Among Delta and Omicron cases, 2501 individuals (4.5%) and 4469 individuals (10.8%) developed long COVID symptoms. The relative odds of long COVID were lower with Omicron infections compared to Delta infections for all vaccination timings (odds ratio range between 0.2 and 0.5). Similar results were obtained by performing an age-stratified analysis.
Overall, the study findings showed that long COVID risk was lower for individuals with Omicron infections compared to those with Delta infections; however, the absolute counts of long COVID cases during a particular period are dependent on the amplitude and shape of the curve representing the pandemic. Considering the peak in Omicron cases of >350,000 new and symptomatic COVID-19 cases daily estimated to have occurred on 26 March 2022, and a mere 4.5 percent of which being long COVID cases as estimated by the ZOE app, the case numbers for long COVID would only increase in the future.
The authors believe that the present study is the first of its kind to be peer-reviewed in which the risk of long COVID among Omicron cases has been assessed.
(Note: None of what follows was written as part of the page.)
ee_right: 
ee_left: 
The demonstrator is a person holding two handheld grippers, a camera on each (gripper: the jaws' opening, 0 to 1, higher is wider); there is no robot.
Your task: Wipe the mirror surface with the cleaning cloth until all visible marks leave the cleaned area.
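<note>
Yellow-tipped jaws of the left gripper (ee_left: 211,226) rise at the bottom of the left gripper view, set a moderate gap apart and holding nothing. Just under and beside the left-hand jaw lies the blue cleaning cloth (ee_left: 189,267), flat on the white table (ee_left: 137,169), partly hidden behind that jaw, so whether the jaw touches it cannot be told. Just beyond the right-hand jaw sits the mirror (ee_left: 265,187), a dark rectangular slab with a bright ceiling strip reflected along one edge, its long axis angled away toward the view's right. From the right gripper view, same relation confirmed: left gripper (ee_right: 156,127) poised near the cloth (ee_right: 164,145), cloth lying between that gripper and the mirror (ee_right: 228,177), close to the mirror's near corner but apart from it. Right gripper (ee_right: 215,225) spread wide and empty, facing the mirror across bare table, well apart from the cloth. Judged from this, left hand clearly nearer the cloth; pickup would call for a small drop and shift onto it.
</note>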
The findings highlight the use of smartphone applications in COVID-19 surveillance. Further studies must be conducted, however, in order to determine if unvaccinated children and adults have a greater risk of long-term COVID.
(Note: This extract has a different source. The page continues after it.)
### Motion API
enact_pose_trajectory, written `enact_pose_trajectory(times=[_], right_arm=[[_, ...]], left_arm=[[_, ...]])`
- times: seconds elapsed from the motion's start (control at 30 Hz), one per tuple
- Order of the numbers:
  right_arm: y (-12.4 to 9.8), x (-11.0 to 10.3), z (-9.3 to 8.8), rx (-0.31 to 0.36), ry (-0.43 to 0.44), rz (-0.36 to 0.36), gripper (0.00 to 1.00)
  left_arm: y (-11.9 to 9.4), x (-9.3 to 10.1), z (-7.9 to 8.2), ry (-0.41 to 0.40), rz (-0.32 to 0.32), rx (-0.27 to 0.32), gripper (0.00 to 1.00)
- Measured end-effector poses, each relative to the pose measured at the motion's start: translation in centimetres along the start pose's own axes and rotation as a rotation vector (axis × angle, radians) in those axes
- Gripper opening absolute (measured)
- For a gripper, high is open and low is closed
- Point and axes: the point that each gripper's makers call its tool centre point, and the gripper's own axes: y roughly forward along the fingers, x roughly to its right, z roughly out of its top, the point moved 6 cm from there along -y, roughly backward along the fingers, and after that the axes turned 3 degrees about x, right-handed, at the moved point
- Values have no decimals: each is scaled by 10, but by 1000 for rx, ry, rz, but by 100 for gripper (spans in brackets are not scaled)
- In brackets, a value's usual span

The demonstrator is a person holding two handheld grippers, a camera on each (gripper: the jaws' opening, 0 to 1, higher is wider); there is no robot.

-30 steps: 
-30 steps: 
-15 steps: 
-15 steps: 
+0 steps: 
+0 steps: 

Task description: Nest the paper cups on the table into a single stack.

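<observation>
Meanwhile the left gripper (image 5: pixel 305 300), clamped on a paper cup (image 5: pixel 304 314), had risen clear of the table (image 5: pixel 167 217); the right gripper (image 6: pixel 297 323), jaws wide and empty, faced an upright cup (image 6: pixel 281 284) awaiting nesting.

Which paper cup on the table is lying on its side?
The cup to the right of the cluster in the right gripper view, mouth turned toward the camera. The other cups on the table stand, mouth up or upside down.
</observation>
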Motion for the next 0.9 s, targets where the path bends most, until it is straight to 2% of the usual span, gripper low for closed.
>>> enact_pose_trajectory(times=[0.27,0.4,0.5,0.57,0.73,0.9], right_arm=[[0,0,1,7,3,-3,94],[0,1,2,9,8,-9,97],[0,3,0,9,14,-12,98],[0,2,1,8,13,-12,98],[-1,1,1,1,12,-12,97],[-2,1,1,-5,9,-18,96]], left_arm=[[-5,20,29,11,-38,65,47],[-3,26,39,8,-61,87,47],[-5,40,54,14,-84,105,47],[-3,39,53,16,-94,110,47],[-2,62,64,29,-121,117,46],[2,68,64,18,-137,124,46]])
The study limitations include the use of data that was reported by the SARS-CoV-2-positive individuals themselves without any direct SARS-CoV-2 testing for variant identification and the absence of objective outcome measures for COVID-19 duration. In addition, the period for Omicron case assessment was shorter (although marginally) compared to that for Delta cases. Furthermore, individuals could not be assessed for long COVID risks for more extended periods, e.g., for more than 12 weeks.